_DESCRIPTION OF THE TASK_: Repeat the data that follows exactly, starting at the line with "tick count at" and ending at the line with "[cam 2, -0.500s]", and leave out every picture.

_AVAILABLE DATA_:
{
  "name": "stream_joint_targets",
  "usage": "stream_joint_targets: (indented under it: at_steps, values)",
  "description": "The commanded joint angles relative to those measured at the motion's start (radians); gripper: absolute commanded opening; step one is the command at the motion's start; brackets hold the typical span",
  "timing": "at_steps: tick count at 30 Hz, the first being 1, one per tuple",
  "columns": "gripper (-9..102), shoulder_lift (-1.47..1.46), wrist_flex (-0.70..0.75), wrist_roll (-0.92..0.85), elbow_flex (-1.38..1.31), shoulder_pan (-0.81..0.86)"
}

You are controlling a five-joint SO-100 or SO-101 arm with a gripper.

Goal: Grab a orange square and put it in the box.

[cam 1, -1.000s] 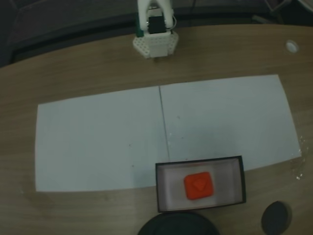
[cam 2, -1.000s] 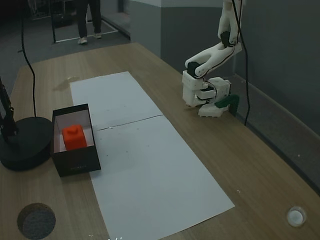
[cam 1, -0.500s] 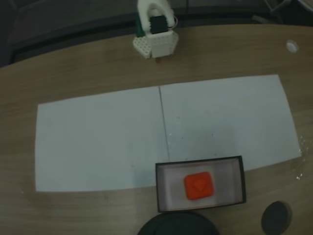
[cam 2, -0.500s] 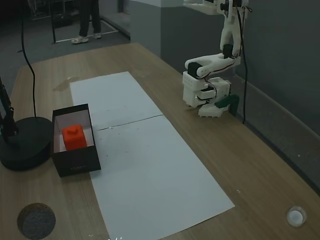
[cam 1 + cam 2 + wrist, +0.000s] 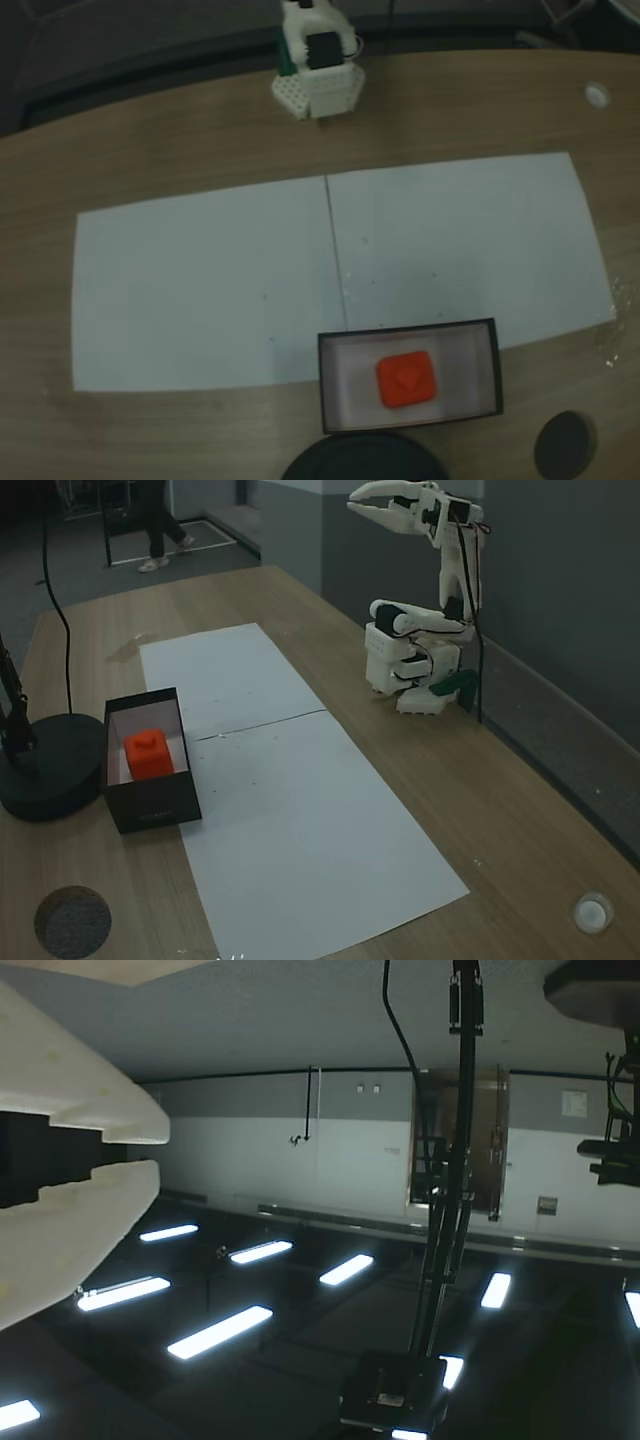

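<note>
The orange square lies on the pale floor of the black-walled box, near the table's front edge in a fixed view. The square also sits inside the box at the left of another fixed view. My gripper is raised high above the arm's base, far from the box and pointing left. In the wrist view the gripper enters from the left, its white fingers a narrow slit apart with nothing between them.
Two white paper sheets cover the middle of the wooden table. A black round stand base sits beside the box and a dark disc lies near the corner. A small white cap rests near the table edge. A person's legs are in the background.
The arm has unfolded upward from its folded pose and the gripper has swung up and leftward above the base. The orange square has stayed in the box. The person behind has walked.
</note>
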Motion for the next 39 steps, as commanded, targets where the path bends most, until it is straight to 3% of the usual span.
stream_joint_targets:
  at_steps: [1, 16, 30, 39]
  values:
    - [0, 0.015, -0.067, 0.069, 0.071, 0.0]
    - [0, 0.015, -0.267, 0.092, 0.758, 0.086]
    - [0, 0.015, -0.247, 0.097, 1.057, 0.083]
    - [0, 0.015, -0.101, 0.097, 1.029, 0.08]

_RESULT OF THE EXERCISE_:
  "timing": "at_steps: tick count at 30 Hz, the first being 1, one per tuple",
  "columns": "gripper (-9..102), shoulder_lift (-1.47..1.46), wrist_flex (-0.70..0.75), wrist_roll (-0.92..0.85), elbow_flex (-1.38..1.31), shoulder_pan (-0.81..0.86)"
}

You are controlling a five-joint SO-100 or SO-101 arm with a gripper.

Goal: Grab a orange square and put it in the box.

[cam 1, -1.000s] 
[cam 2, -1.000s] 
[cam 1, -0.500s] 
[cam 2, -0.500s] 

Nothing further is needed to complete this exercise.